EXERCISE INSTRUCTIONS → The full listing, returned exactly and free of pictures, is the expected answer.

TASK MATERIAL →
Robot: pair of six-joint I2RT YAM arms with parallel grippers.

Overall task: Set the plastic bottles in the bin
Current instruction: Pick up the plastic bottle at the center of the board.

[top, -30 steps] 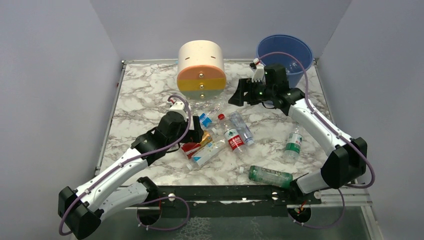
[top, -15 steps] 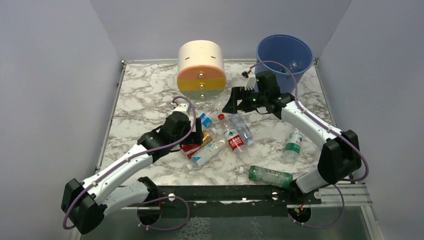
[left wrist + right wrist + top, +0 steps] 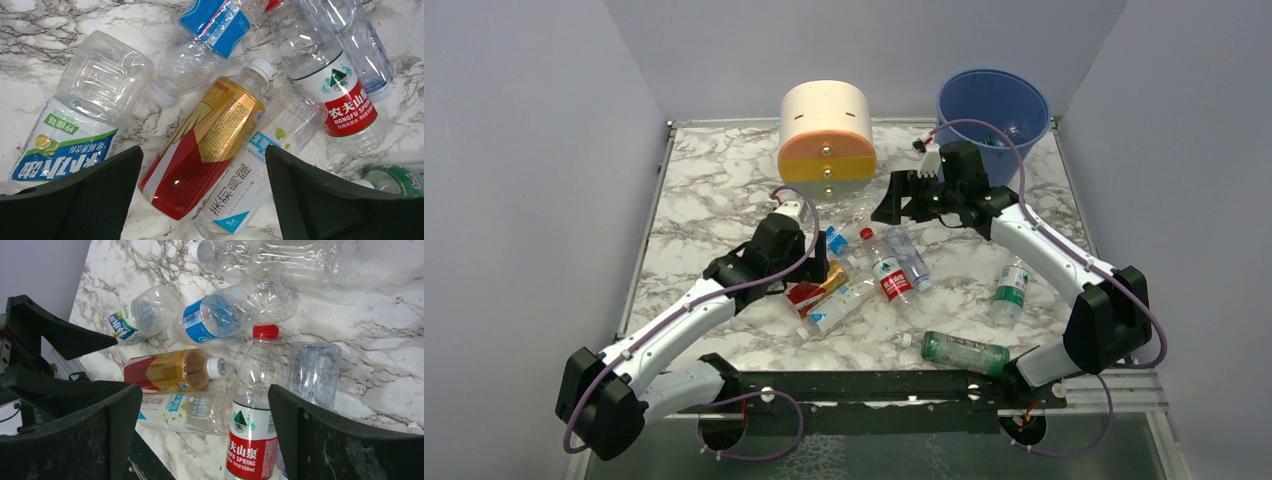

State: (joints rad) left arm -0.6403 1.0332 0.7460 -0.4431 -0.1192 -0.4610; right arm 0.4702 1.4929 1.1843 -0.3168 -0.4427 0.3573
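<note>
Swing of right gripper (image 3: 890,203) away from tall round blue plastic bin (image 3: 1004,105) toward heap of clear plastic bottles (image 3: 889,278); jaws apart, empty. Left gripper (image 3: 202,155) jaws apart astride gold-and-red-labelled clear plastic bottle (image 3: 210,135), neighbours touching it either side. Judged pick step: lower and close without snagging neighbours; cream-and-orange round drawer unit (image 3: 827,130) beyond jaws.

A fixed camera, high at the near side, looks down over the whole worktop (image 3: 714,190). Two wrist cameras look down closely, both showing the red-and-gold bottle (image 3: 205,145).
</note>
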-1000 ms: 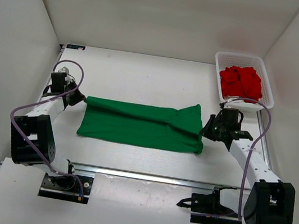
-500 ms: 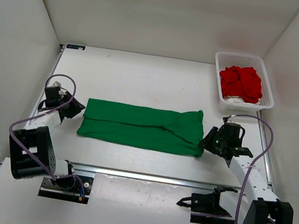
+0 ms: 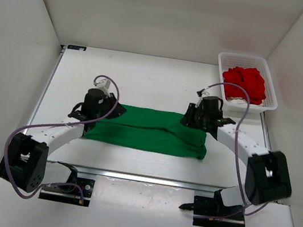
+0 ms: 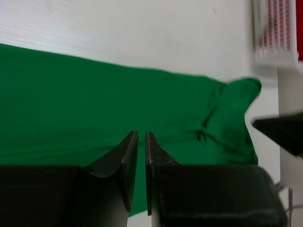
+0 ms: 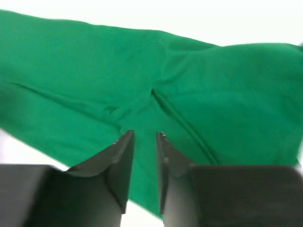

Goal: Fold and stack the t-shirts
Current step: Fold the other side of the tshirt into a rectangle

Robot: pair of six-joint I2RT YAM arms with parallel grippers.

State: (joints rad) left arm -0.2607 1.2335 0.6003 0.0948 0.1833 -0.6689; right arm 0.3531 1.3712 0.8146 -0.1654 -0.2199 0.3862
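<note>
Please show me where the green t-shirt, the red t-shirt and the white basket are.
green t-shirt [image 3: 146, 130], top external view, middle of the flat cloth.
red t-shirt [image 3: 246, 82], top external view, middle of the crumpled heap.
white basket [image 3: 244, 57], top external view, far rim.

White arms, black joints, purple cables.

Basket at 1 o'clock, left wrist view: blurred, cropped. Off-white t-shirt mostly buried under red t-shirt.

light: bright, even | shadows: soft | wrist views: blurred, table blown out
</note>
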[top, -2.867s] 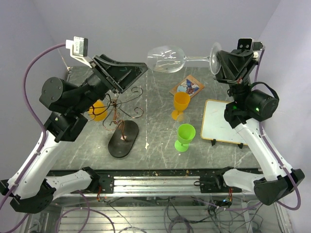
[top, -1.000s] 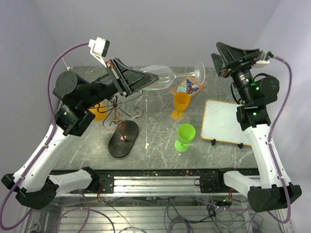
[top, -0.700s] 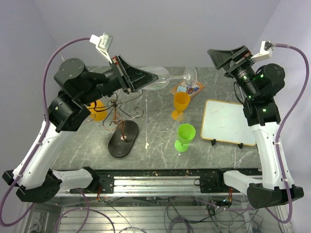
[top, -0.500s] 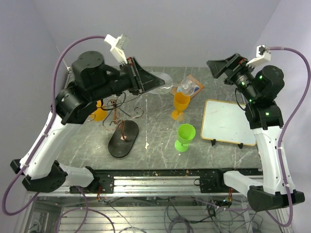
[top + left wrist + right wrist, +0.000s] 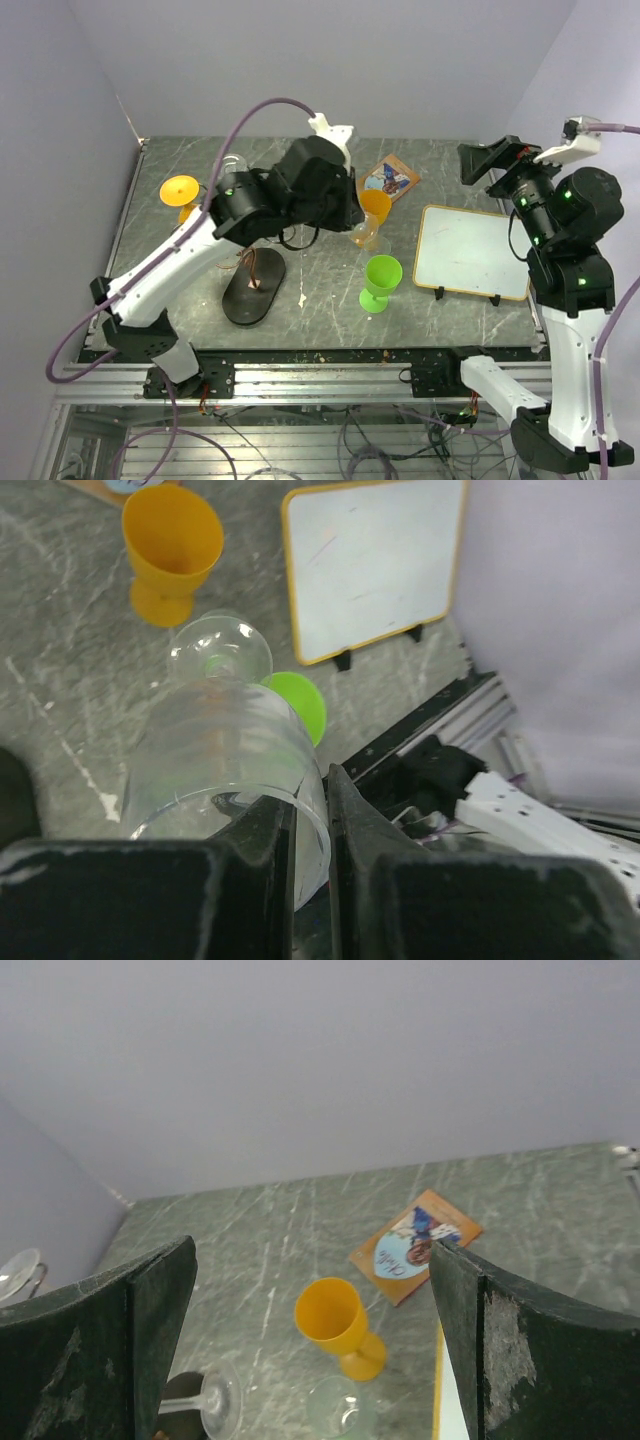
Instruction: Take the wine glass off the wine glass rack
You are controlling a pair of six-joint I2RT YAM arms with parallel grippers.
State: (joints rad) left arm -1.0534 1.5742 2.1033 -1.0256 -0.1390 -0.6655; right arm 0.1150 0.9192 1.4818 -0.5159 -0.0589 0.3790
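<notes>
My left gripper [image 5: 312, 798] is shut on the rim of the clear wine glass [image 5: 222, 742], one finger inside the bowl and one outside. The glass points foot-first down at the table, and its foot [image 5: 213, 1400] hangs left of the orange cup [image 5: 335, 1325]. From above, the left arm [image 5: 300, 195] covers the gripper and most of the glass. The wine glass rack [image 5: 250, 290], copper wire on a dark oval base, stands lower left of that arm, apart from the glass. My right gripper [image 5: 490, 162] is open and empty, high at the right.
On the table stand an orange cup [image 5: 375, 205] and a green cup [image 5: 381, 278], with a clear glass [image 5: 340, 1407] between them. A white board [image 5: 470, 250] lies right, a picture card [image 5: 390, 178] behind. An upturned orange cup [image 5: 180, 190] sits by the rack.
The left arm swung right and down from above the rack, carrying the wine glass and tipping it from level to foot-down beside the orange cup. The right arm pulled back to the right.
</notes>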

RESULT BELOW →
Robot: pair of six-joint I2RT YAM arms with parallel grippers.

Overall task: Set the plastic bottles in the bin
Current instruction: Pick up the plastic bottle at the center of the board.

[top, -30 steps] 
[top, -15 steps] 
[left wrist + right wrist + top, +0 steps] 

State: (joints rad) left arm -0.6403 1.0332 0.7460 -0.4431 -0.1192 -0.4610; right arm 0.4702 1.4929 1.1843 -0.3168 -0.4427 0.3573
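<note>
Swing of right gripper (image 3: 890,203) away from tall round blue plastic bin (image 3: 1004,105) toward heap of clear plastic bottles (image 3: 889,278); jaws apart, empty. Left gripper (image 3: 202,155) jaws apart astride gold-and-red-labelled clear plastic bottle (image 3: 210,135), neighbours touching it either side. Judged pick step: lower and close without snagging neighbours; cream-and-orange round drawer unit (image 3: 827,130) beyond jaws.

A fixed camera, high at the near side, looks down over the whole worktop (image 3: 714,190). Two wrist cameras look down closely, both showing the red-and-gold bottle (image 3: 205,145).
</note>
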-1000 ms: 
-500 ms: 
+0 ms: 
+0 ms: 
+0 ms: 

Goal: Fold and stack the t-shirts
Current step: Fold the other side of the tshirt into a rectangle

Robot: pair of six-joint I2RT YAM arms with parallel grippers.

State: (joints rad) left arm -0.2607 1.2335 0.6003 0.0948 0.1833 -0.6689; right arm 0.3531 1.3712 0.8146 -0.1654 -0.2199 0.3862
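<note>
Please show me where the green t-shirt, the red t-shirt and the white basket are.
green t-shirt [image 3: 146, 130], top external view, middle of the flat cloth.
red t-shirt [image 3: 246, 82], top external view, middle of the crumpled heap.
white basket [image 3: 244, 57], top external view, far rim.

White arms, black joints, purple cables.

Basket at 1 o'clock, left wrist view: blurred, cropped. Off-white t-shirt mostly buried under red t-shirt.

light: bright, even | shadows: soft | wrist views: blurred, table blown out
</note>
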[top, -2.867s] 
[top, -1.000s] 
[top, -0.700s] 
[top, -0.500s] 
[top + left wrist + right wrist, +0.000s] 
Instruction: Take the wine glass off the wine glass rack
You are controlling a pair of six-joint I2RT YAM arms with parallel grippers.
State: (joints rad) left arm -1.0534 1.5742 2.1033 -1.0256 -0.1390 -0.6655; right arm 0.1150 0.9192 1.4818 -0.5159 -0.0589 0.3790
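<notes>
My left gripper [image 5: 312, 798] is shut on the rim of the clear wine glass [image 5: 222, 742], one finger inside the bowl and one outside. The glass points foot-first down at the table, and its foot [image 5: 213, 1400] hangs left of the orange cup [image 5: 335, 1325]. From above, the left arm [image 5: 300, 195] covers the gripper and most of the glass. The wine glass rack [image 5: 250, 290], copper wire on a dark oval base, stands lower left of that arm, apart from the glass. My right gripper [image 5: 490, 162] is open and empty, high at the right.
On the table stand an orange cup [image 5: 375, 205] and a green cup [image 5: 381, 278], with a clear glass [image 5: 340, 1407] between them. A white board [image 5: 470, 250] lies right, a picture card [image 5: 390, 178] behind. An upturned orange cup [image 5: 180, 190] sits by the rack.
The left arm swung right and down from above the rack, carrying the wine glass and tipping it from level to foot-down beside the orange cup. The right arm pulled back to the right.
</notes>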

Nothing else remains in this exercise.